Applying this globally rather than per-subsystem not only addresses the
observed crash in zlib but makes GCOV coverage data more consistent
overall, preventing similar issues in any kernel code path that may
execute concurrently.

Signed-off-by: Konstantin Khorenko <khorenko@virtuozzo.com>
---
 Makefile | 2 +-
 1 file changed, 1 insertion(+), 1 deletion(-)

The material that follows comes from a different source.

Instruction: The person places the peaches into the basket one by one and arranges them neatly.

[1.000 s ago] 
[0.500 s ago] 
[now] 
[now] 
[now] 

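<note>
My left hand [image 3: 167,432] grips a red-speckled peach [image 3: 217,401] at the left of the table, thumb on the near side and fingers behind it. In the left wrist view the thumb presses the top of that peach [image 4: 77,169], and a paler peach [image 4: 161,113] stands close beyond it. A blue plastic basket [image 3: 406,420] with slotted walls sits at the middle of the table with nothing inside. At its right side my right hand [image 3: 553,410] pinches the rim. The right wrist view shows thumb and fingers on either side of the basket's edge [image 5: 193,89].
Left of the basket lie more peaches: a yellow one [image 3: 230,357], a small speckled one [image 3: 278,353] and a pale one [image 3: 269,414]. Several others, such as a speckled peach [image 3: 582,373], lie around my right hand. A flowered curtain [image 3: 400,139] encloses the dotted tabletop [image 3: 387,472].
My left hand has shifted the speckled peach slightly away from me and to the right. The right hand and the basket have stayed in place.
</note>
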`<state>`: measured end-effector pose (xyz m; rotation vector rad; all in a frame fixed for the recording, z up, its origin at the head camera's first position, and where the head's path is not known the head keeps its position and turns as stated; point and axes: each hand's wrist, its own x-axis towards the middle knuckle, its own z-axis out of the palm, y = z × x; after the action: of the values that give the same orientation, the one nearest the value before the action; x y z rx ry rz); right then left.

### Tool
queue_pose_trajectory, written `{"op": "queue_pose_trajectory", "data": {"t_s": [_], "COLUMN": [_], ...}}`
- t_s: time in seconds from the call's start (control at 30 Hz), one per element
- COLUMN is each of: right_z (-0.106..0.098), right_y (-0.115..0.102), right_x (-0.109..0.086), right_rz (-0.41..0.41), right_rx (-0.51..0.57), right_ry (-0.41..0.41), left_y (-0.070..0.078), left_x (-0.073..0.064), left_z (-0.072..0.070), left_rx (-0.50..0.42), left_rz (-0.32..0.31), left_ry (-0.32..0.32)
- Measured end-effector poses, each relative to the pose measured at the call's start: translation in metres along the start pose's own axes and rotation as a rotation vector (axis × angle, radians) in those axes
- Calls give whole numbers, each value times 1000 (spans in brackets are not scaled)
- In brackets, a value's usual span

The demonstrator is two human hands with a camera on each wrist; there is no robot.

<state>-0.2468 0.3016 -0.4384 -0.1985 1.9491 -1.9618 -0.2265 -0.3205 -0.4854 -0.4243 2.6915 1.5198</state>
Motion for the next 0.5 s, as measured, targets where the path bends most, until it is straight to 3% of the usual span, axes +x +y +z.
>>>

diff --git a/Makefile b/Makefile
index 6b1d9fb1a6b4..a55ad668d6ba 100644
--- a/Makefile
+++ b/Makefile
@@ -806,7 +806,7 @@ all: vmlinux
 
 CFLAGS_GCOV	:= -fprofile-arcs -ftest-coverage
 ifdef CONFIG_CC_IS_GCC
-CFLAGS_GCOV	+= -fno-tree-loop-im
+CFLAGS_GCOV	+= -fno-tree-loop-im -fprofile-update=atomic
 endif
 export CFLAGS_GCOV
 
-- 
2.43.5

Re: [PATCH v3 4/4] gcov: use atomic counter updates to fix concurrent access crashes
Posted by Peter Oberparleiter 3 hours ago
On 01.04.2026 16:20, Konstantin Khorenko wrote:
> GCC's GCOV instrumentation can merge global branch counters with loop
> induction variables as an optimization.  In inflate_fast(), the inner
> copy loops get transformed so that the GCOV counter value is loaded
> multiple times to compute the loop base address, start index, and end
> bound.  Since GCOV counters are global (not per-CPU), concurrent
> execution on different CPUs causes the counter to change between loads,
> producing inconsistent values and out-of-bounds memory writes.
> 
> The crash manifests during IPComp (IP Payload Compression) processing
> when inflate_fast() runs concurrently on multiple CPUs:
> 
>   BUG: unable to handle page fault for address: ffffd0a3c0902ffa
>   RIP: inflate_fast+1431
>   Call Trace:
>    zlib_inflate
>    __deflate_decompress
>    crypto_comp_decompress
>    ipcomp_decompress [xfrm_ipcomp]
>    ipcomp_input [xfrm_ipcomp]
>    xfrm_input
> 
> At the crash point, the compiler generated three loads from the same
> global GCOV counter (__gcov0.inflate_fast+216) to compute base, start,
> and end for an indexed loop.  Another CPU modified the counter between
> loads, making the values inconsistent — the write went 3.4 MB past a
> 65 KB buffer.
> 
> Add -fprofile-update=atomic to CFLAGS_GCOV at the global level in the
> top-level Makefile.  This tells GCC that GCOV counters may be
> concurrently accessed, causing counter updates to use atomic
> instructions (lock addq) instead of plain load/store.  This prevents
> the compiler from merging counters with loop induction variables.
> 
> Applying this globally rather than per-subsystem not only addresses the
> observed crash in zlib but makes GCOV coverage data more consistent
> overall, preventing similar issues in any kernel code path that may
> execute concurrently.
> 
> Signed-off-by: Konstantin Khorenko <khorenko@virtuozzo.com>

Thanks, this looks good to me!

Successfully tested this series on s390 (except for patch 3 which
depends on x86) using GCC 15.2.0, GCC 10.1.0, and current Clang from git
(20260401).

Tested-by: Peter Oberparleiter <oberpar@linux.ibm.com>
Reviewed-by: Peter Oberparleiter <oberpar@linux.ibm.com>

-- 
Peter Oberparleiter
Linux on IBM Z Development - IBM Germany R&D